Poi Saul diede quest’ordine ai suoi servitori: “Parlate in confidenza a Davide, e ditegli: Ecco, tu sei in grazia del re, e tutti i suoi servi ti amano, diventa dunque genero del re”.
23 Maar toen de dienaren van Saul hem in vertrouwen dat voorstel deden, sprak David: Denkt ge, dat het zo gemakkelijk is, om schoonzoon van den koning te worden? Ik ben toch maar een arm en onbeduidend man!
I servi di Saul ridissero queste parole a Davide. Ma Davide replicò: “Sembra a voi cosa lieve il diventar genero del re? E io son povero e di basso stato”.
24 Toen de dienaren van Saul hem meldden, wat David had geantwoord,
I servi riferirono a Saul: “Davide ha risposto così e così”.

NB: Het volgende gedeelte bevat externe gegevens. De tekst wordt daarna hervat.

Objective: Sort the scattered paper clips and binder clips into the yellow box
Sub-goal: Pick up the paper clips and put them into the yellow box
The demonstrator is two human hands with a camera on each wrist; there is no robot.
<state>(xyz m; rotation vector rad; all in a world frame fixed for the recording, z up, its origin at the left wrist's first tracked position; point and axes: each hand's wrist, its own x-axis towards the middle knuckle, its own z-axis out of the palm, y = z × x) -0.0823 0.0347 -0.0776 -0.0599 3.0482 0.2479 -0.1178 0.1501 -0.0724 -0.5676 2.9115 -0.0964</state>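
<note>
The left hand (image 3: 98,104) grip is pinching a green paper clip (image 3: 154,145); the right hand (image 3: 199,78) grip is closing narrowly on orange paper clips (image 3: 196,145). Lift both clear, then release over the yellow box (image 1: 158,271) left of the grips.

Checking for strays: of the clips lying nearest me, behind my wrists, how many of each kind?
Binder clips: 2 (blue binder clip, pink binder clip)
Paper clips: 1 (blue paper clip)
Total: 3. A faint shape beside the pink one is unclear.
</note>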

25 beval Saul hen, tegen David te zeggen: De koning verlangt geen huwelijksgift, alleen maar honderd voorhuiden van Filistijnen, om zich op s konings vijanden te wreken. Want Saul rekende er op, dat hij David zo in handen van de Filistijnen zou spelen.
E Saul disse: “Dite così a Davide: Il re non domanda dote; ma domanda cento prepuzi di Filistei, per trar vendetta de’ suoi nemici”. Or Saul aveva in animo di far cader Davide nelle mani de’ Filistei.
26 Zijn dienaren deelden aan David dit voorstel mee. En daar het David wel aanstond, om de schoonzoon van den koning te worden,
I servitori dunque riferirono quelle parole a Davide, e a Davide piacque di diventar in tal modo genero del re. E prima del termine fissato,
27 trok hij nog binnen de voorgestelde termijn er met zijn mannen op uit, versloeg tweehonderd man van de Filistijnen, bracht hun voorhuiden mee, en gaf den koning het volle getal, om ‘s konings schoonzoon te worden. Daarop gaf Saul hem zijn dochter Mikal tot vrouw.
Davide si levò, partì con la sua gente, uccise duecento uomini de’ Filistei, portò i loro prepuzi e ne consegnò il numero preciso al re, per diventar suo genero.
28 Zo bemerkte Saul duidelijk, dat Jahweh met David was, en dat heel Israël hem liefhad.
E Saul gli diede per moglie Mical, sua figliuola. E Saul vide e riconobbe che l’Eterno era con Davide; e Mical, figliuola di Saul, l’amava.
29 Daarom werd Saul nog meer beducht voor David en bleef hij heel zijn leven lang David vijandig gezind.
E Saul continuò più che mai a temer Davide, e gli fu sempre nemico.
30 Want als de Filistijnse vorsten uitrukten, was David telkens voorspoediger dan de dienaren van Saul, en werd zijn naam hoe langer hoe meer beroemd.
Or i principi de’ Filistei uscivano a combattere; e ogni volta che uscivano, Davide riusciva meglio di tutti i servi di Saul, in guisa che il suo nome divenne molto famoso.